*** Source material Section Begins ***
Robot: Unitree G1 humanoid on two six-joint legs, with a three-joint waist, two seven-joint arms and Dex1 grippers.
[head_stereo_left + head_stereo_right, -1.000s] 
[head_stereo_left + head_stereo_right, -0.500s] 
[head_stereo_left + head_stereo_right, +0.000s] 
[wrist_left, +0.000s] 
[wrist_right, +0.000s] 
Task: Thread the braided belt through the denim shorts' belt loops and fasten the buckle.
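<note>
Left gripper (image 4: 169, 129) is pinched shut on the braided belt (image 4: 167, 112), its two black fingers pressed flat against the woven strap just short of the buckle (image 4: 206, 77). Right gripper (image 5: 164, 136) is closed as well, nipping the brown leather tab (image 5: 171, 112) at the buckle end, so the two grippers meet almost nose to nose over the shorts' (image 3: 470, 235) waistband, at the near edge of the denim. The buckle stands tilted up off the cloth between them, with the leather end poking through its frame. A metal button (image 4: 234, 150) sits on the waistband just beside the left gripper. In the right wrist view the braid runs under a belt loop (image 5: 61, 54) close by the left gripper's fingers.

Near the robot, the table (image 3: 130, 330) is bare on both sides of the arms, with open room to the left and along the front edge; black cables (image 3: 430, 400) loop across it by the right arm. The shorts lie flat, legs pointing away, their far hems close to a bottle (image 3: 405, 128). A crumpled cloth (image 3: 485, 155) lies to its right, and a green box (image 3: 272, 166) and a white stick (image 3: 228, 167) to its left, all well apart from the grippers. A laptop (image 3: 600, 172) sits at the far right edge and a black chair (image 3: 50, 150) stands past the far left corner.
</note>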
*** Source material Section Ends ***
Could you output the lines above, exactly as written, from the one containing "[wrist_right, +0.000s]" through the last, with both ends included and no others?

> Written reply
[wrist_right, +0.000s] 
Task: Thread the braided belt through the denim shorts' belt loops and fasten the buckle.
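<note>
Left gripper (image 4: 169, 129) is pinched shut on the braided belt (image 4: 167, 112), its two black fingers pressed flat against the woven strap just short of the buckle (image 4: 206, 77). Right gripper (image 5: 164, 136) is closed as well, nipping the brown leather tab (image 5: 171, 112) at the buckle end, so the two grippers meet almost nose to nose over the shorts' (image 3: 470, 235) waistband, at the near edge of the denim. The buckle stands tilted up off the cloth between them, with the leather end poking through its frame. A metal button (image 4: 234, 150) sits on the waistband just beside the left gripper. In the right wrist view the braid runs under a belt loop (image 5: 61, 54) close by the left gripper's fingers.

Near the robot, the table (image 3: 130, 330) is bare on both sides of the arms, with open room to the left and along the front edge; black cables (image 3: 430, 400) loop across it by the right arm. The shorts lie flat, legs pointing away, their far hems close to a bottle (image 3: 405, 128). A crumpled cloth (image 3: 485, 155) lies to its right, and a green box (image 3: 272, 166) and a white stick (image 3: 228, 167) to its left, all well apart from the grippers. A laptop (image 3: 600, 172) sits at the far right edge and a black chair (image 3: 50, 150) stands past the far left corner.
</note>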

No further output is required for this exercise.